Do you like to feel bad? We hope it’s not presumptive to think the answer is a resounding yes. After all, you did click on this column looking for more movies that will make you feel the way Possession makes you feel. Andrzej Żuławski’s 1981 horror movie/relationship drama/living nightmare is a challenging film on every front. Its writhing tale of secrecy and duplicity only becomes more sinister and supernatural as it progresses, all the while obfuscating any clear interpretation. Possession is a national allegory, a study of fragmented relationships, and, to borrow the phrase du jour from contemporary horror movies, it’s actually all about grief.

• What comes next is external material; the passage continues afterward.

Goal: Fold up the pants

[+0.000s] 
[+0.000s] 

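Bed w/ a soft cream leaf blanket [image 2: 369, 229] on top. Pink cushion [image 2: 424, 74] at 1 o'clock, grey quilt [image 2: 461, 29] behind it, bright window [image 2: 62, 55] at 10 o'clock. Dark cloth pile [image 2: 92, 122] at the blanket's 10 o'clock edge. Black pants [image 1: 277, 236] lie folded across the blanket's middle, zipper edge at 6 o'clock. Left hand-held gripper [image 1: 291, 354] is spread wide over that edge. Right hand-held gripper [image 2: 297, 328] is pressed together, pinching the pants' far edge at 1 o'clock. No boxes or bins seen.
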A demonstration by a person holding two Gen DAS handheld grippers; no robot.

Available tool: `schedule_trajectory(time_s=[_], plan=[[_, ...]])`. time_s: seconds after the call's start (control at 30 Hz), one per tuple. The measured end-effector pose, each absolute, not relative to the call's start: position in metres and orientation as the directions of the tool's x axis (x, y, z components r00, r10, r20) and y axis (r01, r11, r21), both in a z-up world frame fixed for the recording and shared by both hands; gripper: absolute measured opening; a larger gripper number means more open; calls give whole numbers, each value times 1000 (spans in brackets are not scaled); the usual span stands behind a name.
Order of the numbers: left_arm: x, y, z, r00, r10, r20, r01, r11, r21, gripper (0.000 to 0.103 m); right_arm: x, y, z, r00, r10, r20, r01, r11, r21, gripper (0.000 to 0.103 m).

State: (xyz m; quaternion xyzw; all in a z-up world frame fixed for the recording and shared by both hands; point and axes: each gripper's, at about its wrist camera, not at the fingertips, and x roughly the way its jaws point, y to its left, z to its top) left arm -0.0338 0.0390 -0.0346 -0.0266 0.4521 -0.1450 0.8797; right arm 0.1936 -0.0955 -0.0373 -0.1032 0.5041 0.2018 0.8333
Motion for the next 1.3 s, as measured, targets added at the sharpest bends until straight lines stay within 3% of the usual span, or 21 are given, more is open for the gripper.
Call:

All of this is to say that Possession is not easily classifiable, and neither are its inspirations or its legacy. It draws on traditions of psychologically dense films while creating something wholly original, and it has influenced countless movies while also being firmly inimitable. So, in searching for films that will suit the Eldritch tastes of Possession fans, this often means settling on tone and theme — films that capture a similar sense of unease, paranoia, and fear.

Here are the marriage stories, supernatural headscratchers, and otherworldly oddities that will tickle and tantalize any Possession aficionados:

This article was co-written with Anna Swanson.


Persona (1966)

Persona

If you love Possession for its splintered psychology and doubles, but you’re not looking for straight-up horror movies, Persona is undeniably the way to go. No matter how many times you watch this Ingmar Bergman film, it never becomes any easier to parse. That’s exactly what makes it good. Following an actress in the care of a young nurse, the film blurs all distinctions and categorizations; the self is undefinable, and the function of film itself is weaponized against any sense of clarity. Persona is a film like no other and by nature it eludes understanding. If you think you can’t make sense of it, then good, you’re starting to get it.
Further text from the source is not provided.